Find elements by CSS class

Original thread: https://stackoverflow.com/questions/22726860/beautifulsoup-webscraping-find-all-finding-exact-match

Original HTML (excerpt):

<body>
    <div class="product">Product 1</div>
    <div class="product">Product 2</div>
    <div class="product special">Product 3</div>
    <div class="product special">Product 4</div>
</body>

BeautifulSoup:

from bs4 import BeautifulSoup

soup = BeautifulSoup(html, "html.parser")
for el in soup.select(".product.special"):
    print(el.get_text(strip=True))

JustHTML:

from justhtml import JustHTML

doc = JustHTML(html, fragment=True, sanitize=False)

names = [el.to_text() for el in doc.root.query(".product.special")]
print(names)
# => ['Product 3', 'Product 4']

Extract an attribute value

Original thread: https://stackoverflow.com/questions/5815747/beautifulsoup-getting-href

Original HTML (excerpt):

<a href="some_url">next</a>
<span class="class">...</span>

BeautifulSoup:

from bs4 import BeautifulSoup

soup = BeautifulSoup(html, "html.parser")
links = [a.get("href") for a in soup.select("a[href]")]
print(links)

JustHTML:

from justhtml import JustHTML

doc = JustHTML(html, fragment=True, sanitize=False)

links = [a.attrs.get("href") for a in doc.root.query("a[href]")]
print(links)
# => ['some_url']

Extract a subtree by id (and serialize it)

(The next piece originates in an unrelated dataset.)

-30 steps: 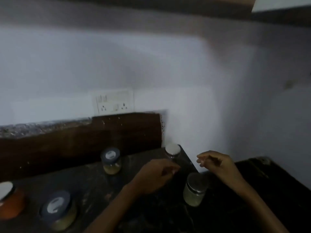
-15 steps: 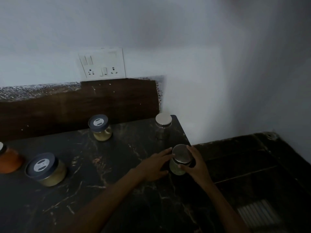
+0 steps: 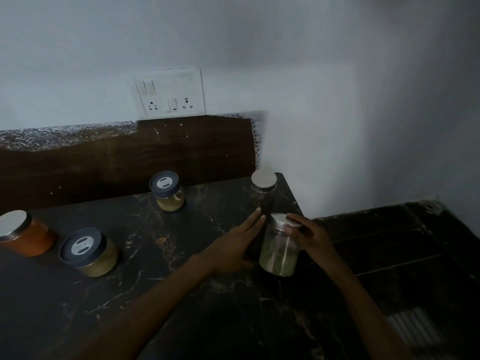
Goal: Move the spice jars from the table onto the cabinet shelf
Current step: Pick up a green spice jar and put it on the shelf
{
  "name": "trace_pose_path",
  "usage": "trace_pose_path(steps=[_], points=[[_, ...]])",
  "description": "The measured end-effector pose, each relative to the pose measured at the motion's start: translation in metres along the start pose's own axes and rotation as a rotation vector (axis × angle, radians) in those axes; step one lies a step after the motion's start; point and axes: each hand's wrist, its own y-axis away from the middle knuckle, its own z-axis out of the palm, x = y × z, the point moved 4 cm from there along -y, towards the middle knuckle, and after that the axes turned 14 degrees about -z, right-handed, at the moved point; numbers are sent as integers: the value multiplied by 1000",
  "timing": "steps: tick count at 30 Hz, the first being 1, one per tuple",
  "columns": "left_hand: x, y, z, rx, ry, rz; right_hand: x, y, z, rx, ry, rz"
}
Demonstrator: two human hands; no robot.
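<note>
Near the right edge of the dark marble table (image 3: pixel 181 307), the right hand (image 3: pixel 310 236) curls over the silver lid of a glass jar of greenish spice (image 3: pixel 278 255). The left hand (image 3: pixel 233 245) lies with straight fingers along the jar's left side. Just behind stands a taller silver-lidded jar (image 3: pixel 263 193) (contents too dark to tell). Two dark-lidded jars of yellowish spice (image 3: pixel 167 190) (image 3: pixel 88 252) and an orange-filled jar (image 3: pixel 24 236) sit well apart to the left.

Dim light. Pale wall (image 3: pixel 311 61) with white socket plate (image 3: pixel 170 93) — dark wooden panel (image 3: pixel 130 162) below it, behind black marbled table (image 3: pixel 181 320). Dark floor (image 3: pixel 402 255) at right.
</note>
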Motion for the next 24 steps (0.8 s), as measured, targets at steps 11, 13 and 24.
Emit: trace_pose_path(steps=[11, 13, 24], points=[[-30, 88, -7, 79, 215, 96, -71, 19, 63, -200, -232, 39], [-37, 101, -10, 88, 265, 104, -78, 25, 77, -216, -247, 56], [-79, 146, -17, 157, 320, 90, -96, 50, 135, -362, -379, 59]])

Original thread: https://stackoverflow.com/questions/16780158/search-within-tags-with-beautifulsoup-python

Original HTML (excerpt):

<div id="cmeProductSlatePaginiationTop" class="cmePaginiation">
    <ul>
        <li class="disabled">
        <li class="active">
        <li class="away-1">
        <li>
    </ul>
</div>

BeautifulSoup:

from bs4 import BeautifulSoup

soup = BeautifulSoup(html, "html.parser")
el = soup.find(id="cmeProductSlatePaginiationTop")
print(el.prettify() if el else "")

JustHTML:

from justhtml import JustHTML

doc = JustHTML(html, fragment=True, sanitize=False)

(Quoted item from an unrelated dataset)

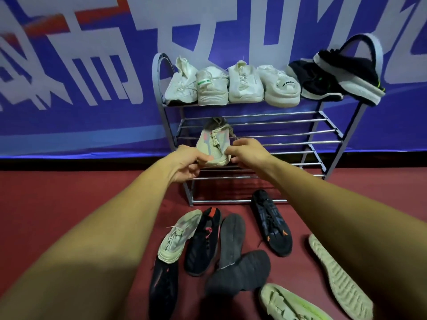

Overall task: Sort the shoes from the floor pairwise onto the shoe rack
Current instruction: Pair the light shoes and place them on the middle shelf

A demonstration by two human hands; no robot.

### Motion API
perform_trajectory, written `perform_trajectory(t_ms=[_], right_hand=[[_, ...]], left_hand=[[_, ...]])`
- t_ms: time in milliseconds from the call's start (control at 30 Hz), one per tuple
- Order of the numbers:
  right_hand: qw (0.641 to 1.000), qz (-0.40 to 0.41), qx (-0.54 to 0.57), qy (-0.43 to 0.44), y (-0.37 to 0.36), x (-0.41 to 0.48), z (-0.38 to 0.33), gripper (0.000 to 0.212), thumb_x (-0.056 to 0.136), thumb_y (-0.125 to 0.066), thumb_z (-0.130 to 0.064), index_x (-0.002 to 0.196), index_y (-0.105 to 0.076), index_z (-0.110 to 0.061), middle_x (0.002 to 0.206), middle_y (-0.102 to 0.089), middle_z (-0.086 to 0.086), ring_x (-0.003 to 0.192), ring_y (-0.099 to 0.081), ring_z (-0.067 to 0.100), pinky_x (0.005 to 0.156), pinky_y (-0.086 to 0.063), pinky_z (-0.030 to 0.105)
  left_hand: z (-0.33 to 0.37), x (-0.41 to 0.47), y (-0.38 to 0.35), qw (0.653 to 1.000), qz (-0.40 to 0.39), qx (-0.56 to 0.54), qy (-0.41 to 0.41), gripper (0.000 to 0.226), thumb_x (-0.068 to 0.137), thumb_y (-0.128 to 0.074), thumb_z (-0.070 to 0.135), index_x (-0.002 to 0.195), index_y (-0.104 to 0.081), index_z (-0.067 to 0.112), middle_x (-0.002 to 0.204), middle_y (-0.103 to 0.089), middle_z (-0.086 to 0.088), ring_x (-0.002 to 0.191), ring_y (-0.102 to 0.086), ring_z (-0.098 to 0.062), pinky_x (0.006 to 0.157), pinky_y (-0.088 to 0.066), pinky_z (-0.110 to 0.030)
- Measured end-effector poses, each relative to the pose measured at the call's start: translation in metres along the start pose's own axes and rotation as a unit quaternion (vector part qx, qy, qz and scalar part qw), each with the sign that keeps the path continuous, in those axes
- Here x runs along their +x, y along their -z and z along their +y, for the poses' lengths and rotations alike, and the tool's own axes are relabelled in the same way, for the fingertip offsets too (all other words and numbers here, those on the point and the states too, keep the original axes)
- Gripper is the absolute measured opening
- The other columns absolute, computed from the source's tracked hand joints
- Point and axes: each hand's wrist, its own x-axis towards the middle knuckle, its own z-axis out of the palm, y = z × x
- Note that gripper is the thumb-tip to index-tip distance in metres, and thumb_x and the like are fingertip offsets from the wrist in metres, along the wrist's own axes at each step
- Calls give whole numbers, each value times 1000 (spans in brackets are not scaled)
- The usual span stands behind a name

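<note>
Shoes are partly sorted. One beige shoe (pixel 213 144) is pinched at its near end, the left grip (pixel 188 163) and right grip (pixel 248 152) both clamped on it, over a middle level of the shoe rack (pixel 332 132). Above the grips, the rack's highest level carries four white shoes (pixel 245 85) and a black pair (pixel 335 77). Below and nearer than the grips, about eight loose shoes (pixel 203 241) lie on the floor (pixel 69 192), several sole-up. By my reckoning under half is done; the beige shoe's mate is not yet placed.
</note>
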Motion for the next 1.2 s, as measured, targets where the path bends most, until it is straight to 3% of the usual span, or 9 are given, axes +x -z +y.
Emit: perform_trajectory(t_ms=[133,367,467,567,667,733,800,967,1200], right_hand=[[995,-40,88,-26,-22,17,5,45,81,-68,-15,125,-58,-19,113,-70,2,90,-64,13,70,-47,27],[981,-80,179,-5,-47,56,3,40,83,-67,-4,110,-61,-32,113,-73,-4,101,-68,15,81,-45,28],[982,-82,168,-4,-63,75,6,48,84,-70,-5,122,-56,-29,117,-72,-3,104,-69,16,78,-44,27],[981,-86,174,-14,-80,95,12,53,82,-72,-6,131,-56,-20,112,-74,0,89,-71,11,70,-43,24],[974,-67,214,-24,-90,110,15,54,82,-69,2,131,-54,-16,106,-75,6,82,-70,12,58,-43,20],[971,-53,234,-17,-94,118,15,52,83,-68,5,130,-55,-12,109,-74,11,96,-71,19,71,-52,24],[970,-33,240,-3,-97,124,14,37,84,-70,4,119,-61,-6,108,-74,12,102,-71,24,90,-56,33],[989,48,137,-13,-106,128,23,23,76,-83,-19,88,-64,-23,96,-76,3,92,-73,22,92,-58,42],[990,78,-95,63,-90,96,21,42,85,-72,-32,124,-64,-18,117,-70,3,107,-64,22,91,-52,35]], left_hand=[[-9,18,9,997,51,44,-42,36,83,-76,12,103,-46,13,50,-48,6,37,-32,-3,45,-26,-23],[5,58,36,988,110,66,-89,64,80,-81,21,126,-39,8,90,-57,-2,67,-47,-7,57,-36,-22],[1,80,53,986,121,69,-90,60,81,-80,24,127,-43,12,105,-59,-7,78,-49,-10,64,-38,-26],[-4,94,66,983,139,81,-92,57,84,-77,28,128,-44,12,95,-55,-4,69,-44,-8,52,-33,-24],[-9,94,72,982,128,107,-86,67,79,-76,50,129,-49,15,108,-61,0,84,-53,-10,59,-35,-25],[-11,92,73,987,97,99,-85,93,64,-81,62,139,-49,17,124,-64,1,106,-57,-13,73,-41,-26],[-12,97,74,986,95,95,-97,90,65,-86,49,140,-50,16,128,-64,2,115,-57,-13,87,-41,-26],[-14,105,70,978,137,118,-107,77,75,-84,24,142,-49,11,129,-64,-3,115,-60,-16,99,-46,-28],[-26,87,78,942,157,283,-91,49,80,-80,29,122,-61,13,114,-65,-5,101,-60,-17,89,-45,-28]])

el = next(iter(doc.root.query("#cmeProductSlatePaginiationTop")), None)
print(el.to_html(pretty=True) if el else "")
# => <div id="cmeProductSlatePaginiationTop" class="cmePaginiation">
# => ...<ul>
# => ...<li class="disabled"></li>
# => ...<li class="active"></li>
# => ...<li class="away-1"></li>
# => ...<li></li>
# => ...</ul>
# => </div>

Remove <script> tags (content included in input HTML)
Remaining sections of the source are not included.